A Louisiana couple decided to announce the sex of their unborn baby in a pretty jaw-dropping way.

Grandmother-to-be Melody Kliebert posted a video to Facebook on Sunday featuring her son, Mike Kliebert — an alligator wrangler and trainer who runs Kliebert’s Turtle and Alligator Farm in Hammond and goes by the name “T-Mike, the Gator King.”

The video shows Mike Kliebert holding an alligator’s mouth shut on a lawn, surrounded by friends and family gathered for a gender reveal party.

“First thing that came to my mind when my girlfriend and I decided to have a gender reveal party were alligators,” Kliebert, whose father and grandfather were both also alligator handlers, told HuffPost. “They’re a big part of our family, so why not incorporate them into our reveal?” 

At one point in the video, Kliebert places a watermelon into the gator’s mouth. The reptile snaps her jaw shut and a blue liquid comes gushing out of her mouth, indicating that Kliebert’s baby is going to be a boy.

“We have a few gators who like to eat fruit, so I figured fruit was great —let’s get a watermelon, drill a hole in it, add some Jell-O to it, and throw it in the gator’s mouth? Let her bust it open, no big deal, you know?” Kliebert explained. “And what better way to do it than having an alligator that is 61 years old that my grandfather hatched in 1957?”

Kliebert said the gator in the video is named Sally and “she’s our movie gator.” She’s appeared in commercials and the TV show “American Horror Story,” and she recently filmed a scene for upcoming movie “Louisiana Caviar.” Kliebert says Sally responds to her name and that she received “a big piece of chicken” as a reward for helping in the gender reveal.

“Sally’s not just a gator, she’s not just a pet, she’s part of our family,” he said.

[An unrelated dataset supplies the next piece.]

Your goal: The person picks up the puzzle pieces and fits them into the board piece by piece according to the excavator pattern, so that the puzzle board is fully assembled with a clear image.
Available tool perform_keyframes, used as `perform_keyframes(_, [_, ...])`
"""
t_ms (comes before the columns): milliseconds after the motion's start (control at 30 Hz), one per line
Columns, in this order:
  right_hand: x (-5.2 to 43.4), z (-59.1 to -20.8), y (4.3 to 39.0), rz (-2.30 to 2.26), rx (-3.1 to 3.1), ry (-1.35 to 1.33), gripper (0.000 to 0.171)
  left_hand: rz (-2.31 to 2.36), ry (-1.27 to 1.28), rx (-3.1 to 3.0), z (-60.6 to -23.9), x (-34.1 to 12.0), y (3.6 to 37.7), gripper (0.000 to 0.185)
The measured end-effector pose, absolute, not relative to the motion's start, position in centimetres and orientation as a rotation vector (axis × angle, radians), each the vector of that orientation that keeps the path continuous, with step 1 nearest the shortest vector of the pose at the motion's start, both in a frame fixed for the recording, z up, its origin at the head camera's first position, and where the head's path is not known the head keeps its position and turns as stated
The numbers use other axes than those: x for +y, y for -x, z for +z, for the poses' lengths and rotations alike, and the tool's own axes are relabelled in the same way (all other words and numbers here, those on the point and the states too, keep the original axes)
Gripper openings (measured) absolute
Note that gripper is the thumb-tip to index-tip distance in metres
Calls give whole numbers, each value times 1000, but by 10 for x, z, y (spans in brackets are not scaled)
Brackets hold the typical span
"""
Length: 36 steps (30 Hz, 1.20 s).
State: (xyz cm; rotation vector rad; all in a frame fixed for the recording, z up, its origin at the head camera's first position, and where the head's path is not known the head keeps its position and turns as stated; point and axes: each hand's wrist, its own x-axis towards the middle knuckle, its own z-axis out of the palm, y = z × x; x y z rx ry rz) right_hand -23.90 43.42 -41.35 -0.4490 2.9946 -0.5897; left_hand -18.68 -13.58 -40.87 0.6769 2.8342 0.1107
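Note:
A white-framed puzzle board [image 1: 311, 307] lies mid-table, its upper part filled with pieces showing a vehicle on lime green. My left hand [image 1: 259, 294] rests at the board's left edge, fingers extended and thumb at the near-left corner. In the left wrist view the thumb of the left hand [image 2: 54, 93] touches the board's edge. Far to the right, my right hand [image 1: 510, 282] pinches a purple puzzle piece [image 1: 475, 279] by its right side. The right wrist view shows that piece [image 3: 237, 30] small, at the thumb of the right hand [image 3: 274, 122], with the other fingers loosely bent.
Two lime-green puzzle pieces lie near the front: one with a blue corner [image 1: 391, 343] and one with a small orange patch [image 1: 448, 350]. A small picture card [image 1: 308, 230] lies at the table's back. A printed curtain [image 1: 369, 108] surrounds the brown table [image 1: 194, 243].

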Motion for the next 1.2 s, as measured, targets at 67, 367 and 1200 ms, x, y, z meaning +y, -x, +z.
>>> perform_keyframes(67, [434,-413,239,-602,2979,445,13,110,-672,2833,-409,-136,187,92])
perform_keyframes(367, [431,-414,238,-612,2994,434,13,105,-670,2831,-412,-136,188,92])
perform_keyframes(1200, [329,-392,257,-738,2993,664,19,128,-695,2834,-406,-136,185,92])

The viral video has more than 5 million views on Facebook. It ultimately made its way onto other social media platforms, like Twitter, where many people expressed concern for the animal’s well-being.

A Louisiana Department of Wildlife and Fisheries spokesman said what happened in the video didn’t appear to harm Sally, but the department doesn’t exactly support bringing an alligator to a party.

“It wasn’t harmful to the animal,” the spokesman told HuffPost. “But we discourage and don’t condone anyone using an animal as exhibition piece.”

He added, “Also, it is not wise to have a dangerous animal in such a demonstration so close to humans, especially children.”

Kliebert said he had prepared for numerous scenarios in which things could have gone wrong.

“I know gators better than I know the back of my hand,” he said, noting that Sally had opportunities to hurt him in the video, but didn’t.

He added that there were “a dozen other gator handlers on the scene, most of my family are gator handlers.”

Those handlers include his pregnant girlfriend, Rebecca Miller, who has been a gator handler for four years, and his 9-year-old son, Blaze. 

“It’s like having your family brought up on the dairy farm,” he explained. “Except with gators.”